> _MATERIAL PROVIDED_
########

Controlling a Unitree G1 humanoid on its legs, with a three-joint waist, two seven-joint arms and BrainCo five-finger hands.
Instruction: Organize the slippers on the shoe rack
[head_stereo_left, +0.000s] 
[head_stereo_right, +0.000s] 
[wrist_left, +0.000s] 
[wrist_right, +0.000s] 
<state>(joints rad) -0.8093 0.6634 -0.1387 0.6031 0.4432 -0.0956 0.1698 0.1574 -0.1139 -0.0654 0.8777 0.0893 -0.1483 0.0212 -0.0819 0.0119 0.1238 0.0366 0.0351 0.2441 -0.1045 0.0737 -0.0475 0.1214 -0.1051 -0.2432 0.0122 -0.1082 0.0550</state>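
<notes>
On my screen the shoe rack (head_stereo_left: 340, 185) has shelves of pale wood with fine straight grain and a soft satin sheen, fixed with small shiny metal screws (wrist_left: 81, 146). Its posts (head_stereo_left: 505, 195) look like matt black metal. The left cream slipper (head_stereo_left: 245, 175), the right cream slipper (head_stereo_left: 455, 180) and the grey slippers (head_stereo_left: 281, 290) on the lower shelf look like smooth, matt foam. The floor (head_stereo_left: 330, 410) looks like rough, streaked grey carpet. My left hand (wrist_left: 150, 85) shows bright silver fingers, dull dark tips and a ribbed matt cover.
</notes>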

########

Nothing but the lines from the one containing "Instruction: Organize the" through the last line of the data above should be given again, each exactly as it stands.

Instruction: Organize the slippers on the shoe rack
[head_stereo_left, +0.000s] 
[head_stereo_right, +0.000s] 
[wrist_left, +0.000s] 
[wrist_right, +0.000s] 
<state>(joints rad) -0.8093 0.6634 -0.1387 0.6031 0.4432 -0.0956 0.1698 0.1574 -0.1139 -0.0654 0.8777 0.0893 -0.1483 0.0212 -0.0819 0.0119 0.1238 0.0366 0.0351 0.2441 -0.1045 0.0737 -0.0475 0.1214 -0.1051 -0.2432 0.0122 -0.1082 0.0550</state>
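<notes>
On my screen the shoe rack (head_stereo_left: 340, 185) has shelves of pale wood with fine straight grain and a soft satin sheen, fixed with small shiny metal screws (wrist_left: 81, 146). Its posts (head_stereo_left: 505, 195) look like matt black metal. The left cream slipper (head_stereo_left: 245, 175), the right cream slipper (head_stereo_left: 455, 180) and the grey slippers (head_stereo_left: 281, 290) on the lower shelf look like smooth, matt foam. The floor (head_stereo_left: 330, 410) looks like rough, streaked grey carpet. My left hand (wrist_left: 150, 85) shows bright silver fingers, dull dark tips and a ribbed matt cover.
</notes>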

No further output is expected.